Keep the column as-is since AutoML will automatically handle it Convert it to a categorical feature using one-hot encoding Exclude it from the training dataset as it's a unique identifier with no predictive value Use it as the target column for prediction

Explanation

Unique identifiers like customer_email should be excluded from training datasets because they don't provide any generalizable patterns for prediction. Each value appears only once, so the model cannot learn meaningful relationships. Option A is incorrect because while AutoML has some automation, including unique identifiers can lead to overfitting. Option B is incorrect because one-hot encoding a unique identifier would create as many columns as rows, which is inefficient and unhelpful. Option D is incorrect because the target should be the churn indicator, not the email address.

Question 2 of 10

Your company needs to train an AutoML Vision model to classify product defects from manufacturing line images. You have 10,000 unlabeled images. What is the most efficient approach to prepare this data for AutoML training?

Use Vertex AI Data Labeling Service to create a human labeling task with clear instructions and quality control measures Manually label all images yourself before uploading to Vertex AI Train the model with unlabeled data as AutoML can perform unsupervised learning Use a pre-trained model directly without any labeling

Explanation

Vertex AI Data Labeling Service is the most efficient approach as it provides a managed service with quality control, specialist labelers, and integration with Vertex AI. It supports active learning and can significantly reduce labeling time and costs. Option B is inefficient and doesn't scale well for 10,000 images. Option C is incorrect because AutoML Vision requires labeled data for supervised learning tasks like classification. Option D won't work for custom defect detection as pre-trained models aren't trained on your specific defect types.

Question 3 of 10

You are using AutoML Tables to build a forecasting model for retail sales prediction. Your dataset has timestamps at hourly intervals for the past 3 years. Which feature engineering step would be MOST beneficial before training?

Remove all timestamp information to avoid data leakage Create derived features such as day_of_week, month, is_holiday, and hour_of_day from the timestamps Convert all timestamps to Unix epoch time Aggregate all data to yearly intervals to reduce dataset size

Explanation

Creating derived temporal features like day_of_week, month, is_holiday, and hour_of_day helps the model capture seasonal patterns and cyclical trends that are crucial for forecasting. These features make temporal patterns explicit and easier for the model to learn. Option A is incorrect as timestamps contain valuable information for forecasting. Option C (Unix epoch) doesn't make patterns obvious to the model. Option D is incorrect because aggregating to yearly intervals loses the granularity needed for accurate forecasting and eliminates important seasonal patterns.

Question 4 of 10

When preparing image data for AutoML Vision, you have images of varying sizes ranging from 200x200 to 4000x4000 pixels. What is the recommended approach?

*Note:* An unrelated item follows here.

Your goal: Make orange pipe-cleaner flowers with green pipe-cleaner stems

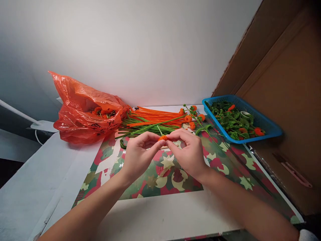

Manually resize all images to exactly 224x224 pixels before uploading Only include images that are exactly the same size to ensure consistency Upload images as-is; AutoML Vision automatically handles image resizing and preprocessing Convert all images to grayscale to standardize the input

Explanation

AutoML Vision automatically handles image preprocessing including resizing, normalization, and augmentation. You should upload images in their original format and let AutoML handle the optimization. Option A is unnecessary and may reduce image quality. Option B would severely limit your dataset and isn't required. Option D is incorrect because converting to grayscale loses color information that might be important for classification, and AutoML can handle color images efficiently.

Question 5 of 10

You're training an AutoML Natural Language model for sentiment analysis with a dataset of 5,000 customer reviews. After the first training run, you notice the model performs poorly on negative sentiments. What should be your first debugging step?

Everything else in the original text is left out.